Mortgage rates are falling back near 6%, reopening the housing market for 3 million home buyers, according to Freddie Mac
Mortgage rates are falling back near 6%, and that could help reopen the housing market to about 3 million buyers who were priced, according to Freddie Mac.
The government-sponsored enterprise said that the average 30-year fixed-rate mortgage inched lower to 6.09% on Thursday, notching its fourth-straight week of declines. That’s the lowest rates have been since peaking at over 7% in November of last year, Freddie Mac chief economist Sam Khater said in a statement.
“This one percentage point reduction in rates can allow as many as three million more mortgage-ready consumers to qualify and afford a $400,000 loan, which is the median home price,” Khater added.
Mortgage rates skyrocketed over the course of 2022, influenced by the Federal Reserve’s rate hikes aimed at taking some heat out of the economy.
From the MPA:
Long-term US mortgage rates slipped following the Federal Reserve’s slowdown in its monetary policy tightening.
The 30-year fixed-rate mortgage hit a low of 6.09% this week, according to Freddie Mac’s Primary Mortgage Market Survey.

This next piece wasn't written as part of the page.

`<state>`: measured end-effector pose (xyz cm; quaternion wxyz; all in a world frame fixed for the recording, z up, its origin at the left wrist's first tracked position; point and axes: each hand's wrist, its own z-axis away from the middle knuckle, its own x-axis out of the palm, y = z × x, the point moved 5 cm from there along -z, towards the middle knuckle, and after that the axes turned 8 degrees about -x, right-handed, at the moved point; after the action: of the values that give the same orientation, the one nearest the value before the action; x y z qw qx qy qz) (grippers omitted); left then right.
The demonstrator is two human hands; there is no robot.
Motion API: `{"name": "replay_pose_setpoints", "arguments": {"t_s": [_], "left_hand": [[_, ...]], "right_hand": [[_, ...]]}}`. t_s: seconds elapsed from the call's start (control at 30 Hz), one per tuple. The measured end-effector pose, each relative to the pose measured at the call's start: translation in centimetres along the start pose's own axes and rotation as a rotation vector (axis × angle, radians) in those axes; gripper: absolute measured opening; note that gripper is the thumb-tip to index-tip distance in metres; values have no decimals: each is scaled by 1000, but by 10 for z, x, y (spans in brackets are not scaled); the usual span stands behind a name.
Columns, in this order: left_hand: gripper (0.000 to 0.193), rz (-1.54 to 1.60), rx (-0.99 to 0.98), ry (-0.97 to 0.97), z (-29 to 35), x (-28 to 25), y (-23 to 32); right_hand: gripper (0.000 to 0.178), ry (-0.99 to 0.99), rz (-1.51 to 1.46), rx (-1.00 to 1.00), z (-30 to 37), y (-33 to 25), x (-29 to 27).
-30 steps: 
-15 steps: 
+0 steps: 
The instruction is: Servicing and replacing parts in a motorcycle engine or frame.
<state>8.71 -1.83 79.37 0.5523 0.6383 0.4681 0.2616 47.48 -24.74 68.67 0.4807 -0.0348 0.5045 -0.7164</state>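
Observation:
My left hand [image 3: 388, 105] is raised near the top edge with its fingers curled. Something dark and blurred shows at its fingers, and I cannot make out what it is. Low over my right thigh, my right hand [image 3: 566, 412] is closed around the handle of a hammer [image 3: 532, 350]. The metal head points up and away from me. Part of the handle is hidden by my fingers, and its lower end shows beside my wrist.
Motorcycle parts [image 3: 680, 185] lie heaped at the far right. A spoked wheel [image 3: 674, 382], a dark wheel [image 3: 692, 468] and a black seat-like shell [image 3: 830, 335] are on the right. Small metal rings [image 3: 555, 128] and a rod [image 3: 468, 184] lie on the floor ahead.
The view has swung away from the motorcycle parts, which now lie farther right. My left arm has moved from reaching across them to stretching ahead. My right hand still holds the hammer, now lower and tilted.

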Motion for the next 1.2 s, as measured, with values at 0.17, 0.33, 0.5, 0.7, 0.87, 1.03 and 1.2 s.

That’s down from 6.13% a week ago and nearly a full point drop from November’s peak of over 7%, providing a boost for mortgage-ready homebuyers.
“According to Freddie Mac research, this one percentage point reduction in rates can allow as many as three million more mortgage-ready consumers to qualify and afford a $400,000 loan, which is the median home price,” Freddie Mac chief economist Sam Khater said.
The average rate on the 30-year fixed rate mortgage has fallen to 5.99%, according to Mortgage News Daily.
The housing market hasn’t seen the rate with a five handle since a brief blip in early September. Before that, it was in early August.
The rate started this week at 6.21% and fell sharply Wednesday after Federal Reserve Chairman Jerome Powell said inflation “has eased somewhat but remains elevated,” which was a shift from previous language.
That sent bond yields lower, and mortgage rates loosely follow the yield on the 10-year Treasury.
“Measured steps can continue as long as the economic and inflation data is there to support them. This means rates can make progress down into the 5′s but are unlikely to stampede quickly into the 4′s,” said Matthew Graham, chief operating officer at Mortgage News Daily. “I’m not saying that won’t happen–just that it would take a bit more time than some of the rate rallies we remember from the past.”